[Entries supplied]

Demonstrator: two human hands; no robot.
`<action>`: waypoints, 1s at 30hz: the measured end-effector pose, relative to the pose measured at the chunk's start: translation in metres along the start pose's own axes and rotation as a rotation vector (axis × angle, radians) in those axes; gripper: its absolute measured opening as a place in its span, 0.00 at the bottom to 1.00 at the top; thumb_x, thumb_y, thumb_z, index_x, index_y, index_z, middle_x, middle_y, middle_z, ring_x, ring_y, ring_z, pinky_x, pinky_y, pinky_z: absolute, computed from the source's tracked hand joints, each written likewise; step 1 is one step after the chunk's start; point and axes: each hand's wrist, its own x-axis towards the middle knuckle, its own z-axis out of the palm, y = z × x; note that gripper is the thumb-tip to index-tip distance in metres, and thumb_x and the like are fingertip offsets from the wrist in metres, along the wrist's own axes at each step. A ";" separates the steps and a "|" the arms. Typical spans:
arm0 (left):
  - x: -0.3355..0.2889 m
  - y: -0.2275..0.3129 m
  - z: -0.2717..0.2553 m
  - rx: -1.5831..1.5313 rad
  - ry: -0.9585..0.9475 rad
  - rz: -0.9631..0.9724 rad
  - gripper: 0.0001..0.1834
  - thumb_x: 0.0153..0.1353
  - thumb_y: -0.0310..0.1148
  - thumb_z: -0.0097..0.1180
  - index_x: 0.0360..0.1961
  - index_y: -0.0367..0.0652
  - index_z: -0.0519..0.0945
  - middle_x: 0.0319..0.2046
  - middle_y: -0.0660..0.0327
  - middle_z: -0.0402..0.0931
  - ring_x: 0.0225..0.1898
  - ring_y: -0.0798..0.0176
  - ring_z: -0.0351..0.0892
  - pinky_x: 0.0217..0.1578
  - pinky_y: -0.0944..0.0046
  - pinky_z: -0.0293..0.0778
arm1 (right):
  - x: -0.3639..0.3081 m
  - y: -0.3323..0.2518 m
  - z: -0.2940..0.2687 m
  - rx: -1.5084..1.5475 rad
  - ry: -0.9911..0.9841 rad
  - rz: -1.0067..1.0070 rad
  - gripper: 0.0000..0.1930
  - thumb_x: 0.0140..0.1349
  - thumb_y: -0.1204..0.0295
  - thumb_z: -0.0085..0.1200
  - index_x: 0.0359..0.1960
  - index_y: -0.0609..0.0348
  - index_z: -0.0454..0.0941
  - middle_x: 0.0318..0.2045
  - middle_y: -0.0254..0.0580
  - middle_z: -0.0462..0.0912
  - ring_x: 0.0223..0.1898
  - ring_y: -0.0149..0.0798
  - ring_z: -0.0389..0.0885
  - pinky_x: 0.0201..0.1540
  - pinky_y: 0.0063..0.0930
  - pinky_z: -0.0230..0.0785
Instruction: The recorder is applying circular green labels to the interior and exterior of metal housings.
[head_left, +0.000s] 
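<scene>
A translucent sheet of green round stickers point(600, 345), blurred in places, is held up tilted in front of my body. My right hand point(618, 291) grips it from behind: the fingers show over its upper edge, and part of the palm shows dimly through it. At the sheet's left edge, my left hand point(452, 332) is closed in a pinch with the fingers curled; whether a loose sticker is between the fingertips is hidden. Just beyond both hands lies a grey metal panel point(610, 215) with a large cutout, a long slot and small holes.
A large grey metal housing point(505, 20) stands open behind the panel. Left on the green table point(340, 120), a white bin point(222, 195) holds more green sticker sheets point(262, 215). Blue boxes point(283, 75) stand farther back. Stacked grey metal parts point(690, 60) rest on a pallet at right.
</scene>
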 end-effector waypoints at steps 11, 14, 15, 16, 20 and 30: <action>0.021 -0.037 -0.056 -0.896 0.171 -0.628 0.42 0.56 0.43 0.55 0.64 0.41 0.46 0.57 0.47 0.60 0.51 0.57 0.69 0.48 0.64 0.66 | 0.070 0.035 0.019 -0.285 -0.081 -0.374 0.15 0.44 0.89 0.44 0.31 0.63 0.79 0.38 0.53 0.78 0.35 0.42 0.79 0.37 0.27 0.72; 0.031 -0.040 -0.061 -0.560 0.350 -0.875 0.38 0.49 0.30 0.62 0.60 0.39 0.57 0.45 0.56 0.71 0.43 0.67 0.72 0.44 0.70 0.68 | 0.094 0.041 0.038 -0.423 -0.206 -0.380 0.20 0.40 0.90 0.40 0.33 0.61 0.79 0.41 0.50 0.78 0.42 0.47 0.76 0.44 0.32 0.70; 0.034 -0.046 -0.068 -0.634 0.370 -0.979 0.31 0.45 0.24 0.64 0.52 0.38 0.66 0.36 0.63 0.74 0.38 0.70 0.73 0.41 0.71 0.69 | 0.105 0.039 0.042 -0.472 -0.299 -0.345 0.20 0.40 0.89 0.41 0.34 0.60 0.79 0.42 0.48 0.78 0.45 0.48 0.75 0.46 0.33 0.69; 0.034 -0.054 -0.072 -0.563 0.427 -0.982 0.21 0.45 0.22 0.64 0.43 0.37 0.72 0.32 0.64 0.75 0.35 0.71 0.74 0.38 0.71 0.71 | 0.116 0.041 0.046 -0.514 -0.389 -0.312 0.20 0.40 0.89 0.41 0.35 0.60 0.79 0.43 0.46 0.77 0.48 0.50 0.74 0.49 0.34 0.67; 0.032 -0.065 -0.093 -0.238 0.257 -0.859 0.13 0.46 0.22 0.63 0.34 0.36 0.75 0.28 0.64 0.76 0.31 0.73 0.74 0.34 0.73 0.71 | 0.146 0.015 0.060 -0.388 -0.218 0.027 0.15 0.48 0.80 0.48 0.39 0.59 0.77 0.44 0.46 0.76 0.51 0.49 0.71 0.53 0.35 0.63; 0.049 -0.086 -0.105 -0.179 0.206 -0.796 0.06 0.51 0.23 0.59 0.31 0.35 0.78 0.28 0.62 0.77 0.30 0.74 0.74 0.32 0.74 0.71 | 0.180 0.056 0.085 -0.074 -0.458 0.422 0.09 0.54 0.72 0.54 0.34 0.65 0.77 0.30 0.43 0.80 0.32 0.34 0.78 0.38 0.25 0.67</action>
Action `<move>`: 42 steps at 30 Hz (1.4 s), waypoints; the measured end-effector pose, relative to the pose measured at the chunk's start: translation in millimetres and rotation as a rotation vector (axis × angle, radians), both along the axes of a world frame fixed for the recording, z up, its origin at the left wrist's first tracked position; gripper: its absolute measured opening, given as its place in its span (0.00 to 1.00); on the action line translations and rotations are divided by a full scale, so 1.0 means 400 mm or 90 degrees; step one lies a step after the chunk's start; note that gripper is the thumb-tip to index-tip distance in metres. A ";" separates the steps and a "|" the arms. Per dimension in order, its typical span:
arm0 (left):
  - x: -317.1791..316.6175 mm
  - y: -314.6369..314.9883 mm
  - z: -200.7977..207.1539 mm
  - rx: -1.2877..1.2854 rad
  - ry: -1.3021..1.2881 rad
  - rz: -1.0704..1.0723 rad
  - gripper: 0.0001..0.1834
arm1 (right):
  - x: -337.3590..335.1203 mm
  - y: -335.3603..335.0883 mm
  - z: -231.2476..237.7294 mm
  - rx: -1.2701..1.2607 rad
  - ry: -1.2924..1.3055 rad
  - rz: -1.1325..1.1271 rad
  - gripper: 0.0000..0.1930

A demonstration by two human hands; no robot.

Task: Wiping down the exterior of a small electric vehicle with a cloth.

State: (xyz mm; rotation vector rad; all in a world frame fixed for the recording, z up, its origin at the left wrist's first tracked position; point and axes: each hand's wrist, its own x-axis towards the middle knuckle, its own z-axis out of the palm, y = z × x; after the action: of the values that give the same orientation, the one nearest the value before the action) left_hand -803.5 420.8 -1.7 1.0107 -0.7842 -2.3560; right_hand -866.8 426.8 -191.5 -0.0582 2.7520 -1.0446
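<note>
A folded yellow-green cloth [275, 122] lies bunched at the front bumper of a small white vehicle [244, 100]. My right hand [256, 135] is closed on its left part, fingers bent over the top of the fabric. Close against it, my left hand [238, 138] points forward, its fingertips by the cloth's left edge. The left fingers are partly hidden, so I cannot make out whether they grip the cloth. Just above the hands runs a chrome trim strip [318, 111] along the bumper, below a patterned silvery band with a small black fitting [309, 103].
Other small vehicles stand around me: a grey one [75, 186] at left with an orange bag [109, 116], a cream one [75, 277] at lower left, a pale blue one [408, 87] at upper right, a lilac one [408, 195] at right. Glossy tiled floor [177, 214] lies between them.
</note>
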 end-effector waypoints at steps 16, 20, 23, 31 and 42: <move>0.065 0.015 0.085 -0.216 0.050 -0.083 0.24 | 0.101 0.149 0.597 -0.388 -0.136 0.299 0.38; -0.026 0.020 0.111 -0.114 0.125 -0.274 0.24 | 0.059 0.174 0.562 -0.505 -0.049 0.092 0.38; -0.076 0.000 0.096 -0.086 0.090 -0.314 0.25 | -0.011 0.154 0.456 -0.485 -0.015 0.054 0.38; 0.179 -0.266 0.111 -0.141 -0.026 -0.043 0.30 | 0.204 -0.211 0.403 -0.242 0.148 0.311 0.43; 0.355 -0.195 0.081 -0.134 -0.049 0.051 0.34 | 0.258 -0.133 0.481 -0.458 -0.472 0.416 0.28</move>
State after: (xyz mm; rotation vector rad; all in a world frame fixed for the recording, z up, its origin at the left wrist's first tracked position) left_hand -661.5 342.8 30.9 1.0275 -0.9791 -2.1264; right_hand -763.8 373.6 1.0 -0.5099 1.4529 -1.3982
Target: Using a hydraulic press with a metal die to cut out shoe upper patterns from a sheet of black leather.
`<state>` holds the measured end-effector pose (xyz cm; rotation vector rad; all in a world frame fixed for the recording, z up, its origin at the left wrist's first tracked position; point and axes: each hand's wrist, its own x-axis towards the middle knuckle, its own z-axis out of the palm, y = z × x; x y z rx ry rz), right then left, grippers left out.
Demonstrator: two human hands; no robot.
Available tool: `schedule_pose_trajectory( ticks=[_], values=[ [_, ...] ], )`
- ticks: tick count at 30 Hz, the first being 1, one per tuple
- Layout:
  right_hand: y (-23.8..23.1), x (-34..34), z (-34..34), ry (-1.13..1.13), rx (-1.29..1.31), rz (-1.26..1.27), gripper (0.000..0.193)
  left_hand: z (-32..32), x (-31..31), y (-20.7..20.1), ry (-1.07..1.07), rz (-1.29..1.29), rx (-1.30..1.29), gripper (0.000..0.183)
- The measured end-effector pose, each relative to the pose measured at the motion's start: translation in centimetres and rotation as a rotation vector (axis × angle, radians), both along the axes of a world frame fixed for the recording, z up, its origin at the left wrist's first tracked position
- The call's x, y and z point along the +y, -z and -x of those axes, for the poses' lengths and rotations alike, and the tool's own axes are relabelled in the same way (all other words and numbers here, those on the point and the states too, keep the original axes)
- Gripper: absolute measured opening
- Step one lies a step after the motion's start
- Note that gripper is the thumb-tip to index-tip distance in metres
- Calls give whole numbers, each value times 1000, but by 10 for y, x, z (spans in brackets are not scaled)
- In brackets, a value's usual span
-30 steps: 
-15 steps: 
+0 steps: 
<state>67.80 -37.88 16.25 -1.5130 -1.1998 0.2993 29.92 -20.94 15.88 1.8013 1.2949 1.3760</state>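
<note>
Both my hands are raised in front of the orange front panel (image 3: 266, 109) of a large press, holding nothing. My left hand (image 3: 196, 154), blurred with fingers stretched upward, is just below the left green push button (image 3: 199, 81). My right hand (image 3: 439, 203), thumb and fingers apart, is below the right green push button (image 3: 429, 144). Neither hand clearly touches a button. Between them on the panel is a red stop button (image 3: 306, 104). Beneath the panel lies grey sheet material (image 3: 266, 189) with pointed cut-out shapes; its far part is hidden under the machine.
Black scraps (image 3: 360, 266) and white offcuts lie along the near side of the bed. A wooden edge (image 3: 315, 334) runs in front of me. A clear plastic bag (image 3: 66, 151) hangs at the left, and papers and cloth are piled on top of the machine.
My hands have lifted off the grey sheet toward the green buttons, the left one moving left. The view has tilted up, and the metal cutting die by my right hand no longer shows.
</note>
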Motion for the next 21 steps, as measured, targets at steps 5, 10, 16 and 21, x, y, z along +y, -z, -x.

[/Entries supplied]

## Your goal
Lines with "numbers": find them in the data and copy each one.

## Task result
- The call's x, y and z point along the +y, -z and -x of those axes, for the poses' lengths and rotations alike, and the tool's own axes are relabelled in the same way (all other words and numbers here, those on the point and the states too, keep the original axes)
- Calls give whole numbers, each value times 1000, but by 10 for y, x, z (spans in brackets are not scaled)

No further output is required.